Was Jefferson An Atheist?
Timothy Sandefur on Nov 27th 2006 04:56 pm |
As an enthusiastic admirer of both Thomas Jefferson and Christopher Hitchens, I’m interested in the question of whether Jefferson was, in fact, an atheist. I must first say that I don’t believe Hitchens explicitly calls Jefferson an atheist. (I listened to the audio version of his Jefferson book, so I may have missed it.) Instead, he argues that Jefferson was what in his day was called a “unitarian,” and expressed the hope that some day all Americans would be unitarians. The term “unitarian” back then isn’t to be confused with the modern Unitarian Universalist Church—instead, the term reflected a much more reasoned, watered-down version of Christianity, and a good case can be made that most Americans are, indeed, what Jefferson’s generation would have called “unitarians.”
Also, it is very true that in Jefferson’s day it was virtual suicide to declare oneself an atheist. Jefferson’s expressions of religious sentiment are usually vague, non-commital, almost secular references. Jefferson wasn’t as silent on the subject as was Washington, but his God is virtually always a poetic reference such as an atheist today might use, even, or a God Whose main attribute seems to be His political effects (as in “rebellion against tyrants is obedience to God”). God to Jefferson is rarely if ever the personal, all-governing Power that a genuine Christian believes Him to be. As Jonathan Rowe has pointed out, Jefferson referred in his communications with Indian tribes to “the Great Spirit”—yet we don’t imagine that Jefferson was a Native American pantheist. We have little more reason to believe that he was a classic monotheist.
I don’t think it is silly to suggest that Jefferson hid his true beliefs. Jefferson often hid his true beliefs, and nowhere was this more the case than when he was writing to Adams in his retirement, and when he was writing one of his gorgeous rhetorical letters about the higher values in life—particularly in a day when atheists or deists were treated with even more hostility than they are today. Jefferson’s God is usually a convenient tool, whether for politics, personal moral analysis, or inspiring prose. And Jefferson’s letters to Adams, while lovely and often profoundly interesting, are never, ever transparent. Adams is as frank as a man could be in these letters; Jefferson almost never addresses Adams without looking over his shoulder at the audience of history, and shaping his words accordingly. And Adams’ well-known religious views would doubtless have made Jefferson reluctant to express his views on the subject with complete candor. Adams in 1823 was definitely not Jefferson’s “trusted friend.”

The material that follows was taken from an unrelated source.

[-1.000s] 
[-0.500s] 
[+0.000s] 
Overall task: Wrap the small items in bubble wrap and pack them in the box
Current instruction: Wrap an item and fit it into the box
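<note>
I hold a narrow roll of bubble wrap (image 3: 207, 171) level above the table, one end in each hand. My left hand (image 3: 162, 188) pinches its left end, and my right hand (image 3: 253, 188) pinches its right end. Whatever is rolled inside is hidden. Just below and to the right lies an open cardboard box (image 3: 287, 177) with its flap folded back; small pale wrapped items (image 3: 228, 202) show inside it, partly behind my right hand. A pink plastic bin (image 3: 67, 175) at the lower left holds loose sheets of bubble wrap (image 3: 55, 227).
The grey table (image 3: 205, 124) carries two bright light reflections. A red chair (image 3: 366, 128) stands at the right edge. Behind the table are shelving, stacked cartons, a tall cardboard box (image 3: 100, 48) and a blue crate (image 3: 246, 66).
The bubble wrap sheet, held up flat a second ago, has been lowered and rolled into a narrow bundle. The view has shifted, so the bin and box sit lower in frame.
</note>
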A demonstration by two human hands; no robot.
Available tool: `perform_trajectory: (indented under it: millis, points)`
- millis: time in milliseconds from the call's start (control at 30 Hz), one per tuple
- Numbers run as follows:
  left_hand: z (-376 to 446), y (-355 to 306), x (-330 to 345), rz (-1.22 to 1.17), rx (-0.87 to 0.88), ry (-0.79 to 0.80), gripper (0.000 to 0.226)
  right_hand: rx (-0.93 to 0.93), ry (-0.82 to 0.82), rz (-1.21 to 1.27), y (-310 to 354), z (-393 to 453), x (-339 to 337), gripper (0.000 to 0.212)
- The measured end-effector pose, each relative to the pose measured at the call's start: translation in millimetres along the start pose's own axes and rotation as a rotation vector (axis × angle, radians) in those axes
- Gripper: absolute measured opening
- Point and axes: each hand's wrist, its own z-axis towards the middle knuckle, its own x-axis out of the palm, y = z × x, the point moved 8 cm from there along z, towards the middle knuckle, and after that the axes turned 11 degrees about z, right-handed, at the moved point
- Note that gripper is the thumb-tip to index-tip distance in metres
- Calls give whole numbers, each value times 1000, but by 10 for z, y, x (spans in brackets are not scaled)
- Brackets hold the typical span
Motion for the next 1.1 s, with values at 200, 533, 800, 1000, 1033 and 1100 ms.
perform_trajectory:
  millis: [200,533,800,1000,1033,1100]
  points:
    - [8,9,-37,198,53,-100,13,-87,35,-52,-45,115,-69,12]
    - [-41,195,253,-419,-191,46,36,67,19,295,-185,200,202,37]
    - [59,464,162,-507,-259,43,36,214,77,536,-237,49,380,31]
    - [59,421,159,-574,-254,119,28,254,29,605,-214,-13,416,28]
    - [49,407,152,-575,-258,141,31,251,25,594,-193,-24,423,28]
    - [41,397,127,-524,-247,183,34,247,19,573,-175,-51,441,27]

That said, I don’t believe Jefferson was an atheist. The primary problem for atheism in that day was the question of the origin of species. The argument from design was simply too powerful an argument in the days before Darwin, and Jefferson had no answer for it. The letter Brayton quotes from describes this well:
I hold (without appeal to revelation) that when we take a view of the Universe, in it’s parts general or particular, it is impossible for the human mind not to percieve and feel a conviction of design, consummate skill, and indefinite power in every atom of it’s composition. The movements of the heavenly bodies, so exactly held in their course by the balance of centrifugal and centripetal forces, the structure of our earth itself, with it’s distribution of lands, waters and atmosphere, animal and vegetable bodies, examined in all their minutest particles, insects mere atoms of life, yet as perfectly organised as man or mammoth, the mineral substances, their generation and uses, it is impossible, I say, for the human mind not to believe that there is, in all this, design, cause and effect, up to an ultimate cause, a fabricator of all things from matter and motion, their preserver and regulator while permitted to exist in their present forms, and their regenerator into new and other forms. We see, too, evident proofs of the necessity of a superintending power to maintain the Universe in it’s course and order. Stars, well known, have disappeared, new ones have come into view, comets, in their incalculable courses, may run foul of suns and planets and require renovation under other laws; certain races of animals are become extinct; and, were there no restoring power, all existences might extinguish successively, one by one, until all should be reduced to a shapeless chaos. So irresistible are these evidences of an intelligent and powerful Agent that, of the infinite numbers of men who have existed thro’ all time, they have believed, in the proportion of a million at least to Unit, in the hypothesis of an eternal pre-existence of a creator, rather than in that of a self-existent Universe. Surely this unanimous sentiment renders this more probable than that of the few in the other hypothesis.
(emphases added).
Of course, evolution and its insights have dealt with these concerns in a marvelous and entirely convincing way. We can never know, truly, what Jefferson believed in religious matters, or whether he would have changed his mind had he lived long enough to learn of evolution. But we do know that Jefferson’s primary objection was not to religion in general, but to supernaturalism and superstition in particular. That reason leads one to reject the idea of a God–well, that’s God’s fault, not Jefferson’s!